'One tree can't breathe for the whole world': Simon Armitage marks chainsaw felling at Sycamore Gap
The poet laureate, Simon Armitage, has written a poem to mark the destruction of the Sycamore Gap tree at Hadrian’s Wall in Northumberland. Titled ‘The Holy Land’, it focuses on the “cock of the north” with a “brainless power tool” who may have committed the act. The focus on the miscreant has been taken by some to reflect Armitage’s previous life as a probation officer. The poem talks of how “the chainsaw yawned / then breezed through hundreds of years / of weather and kings and wars / and blah blah blah.”

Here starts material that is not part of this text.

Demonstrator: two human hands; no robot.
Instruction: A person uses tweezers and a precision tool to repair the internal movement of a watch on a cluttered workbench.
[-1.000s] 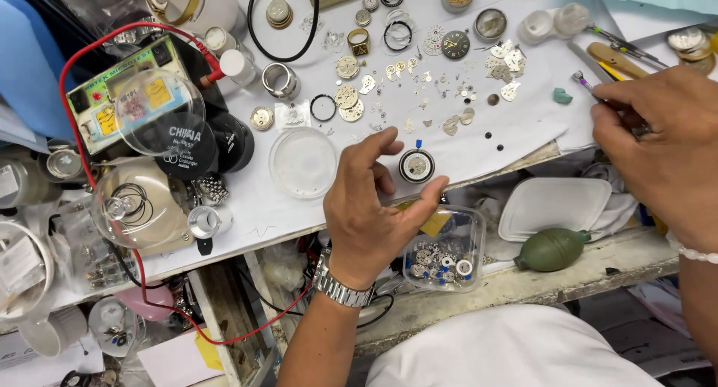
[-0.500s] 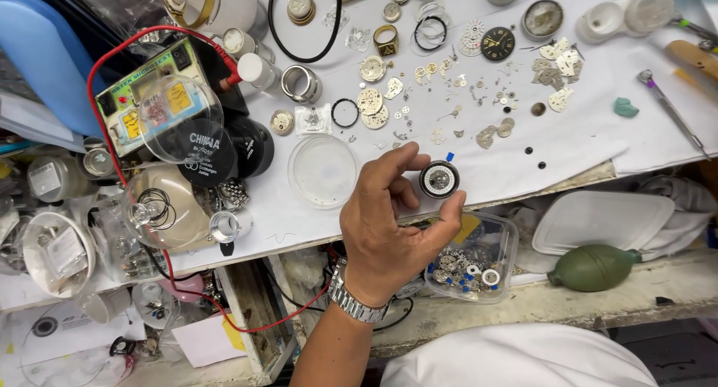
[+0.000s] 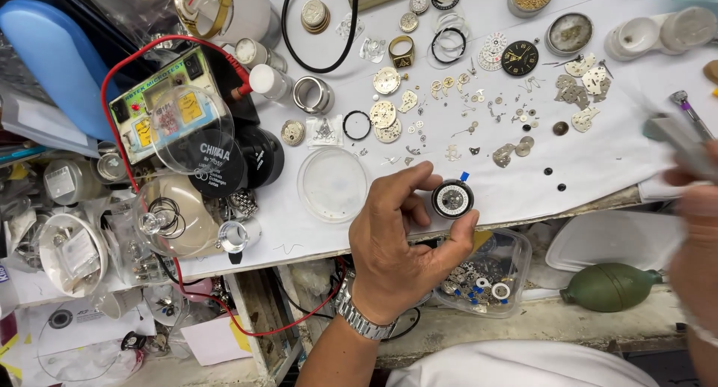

The mood of the poem is of forgiveness and resurrection, as it talks of how the tree –“that sycamore saint” - which famously featured in the Hollywood film Robin Hood: Prince of Thieves, had become “a movie extra / or mindfulness poster /or Instagram pose – truth is / one tree can’t breathe / for the whole world …”. It concludes: “The carpenter’s art / begins with a death; / now build a forest, / now plant a house, / now carve a leaf.”
You can read the whole poem on Instagram here
PHOTOGRAPH: NATIONAL TRUST
M.C. Newberry
Tue 21st Nov 2023 20:44
A previous existence as a probation officer elearly enthuses
the idea of a poem of this sort. I would have preferred a sign
of the deed being seen as indicative of a poverty of love for
the landscape - and a selfish disrespect towards it that infects much of today's society. As it happened, by chance I caught SA's
Winter Walks TV programme in the early hours a few nights ago, during which he walked a five mile stretch of the Yorkshire
coastline to Robin Hood's Bay. Unexpected and pleasurable.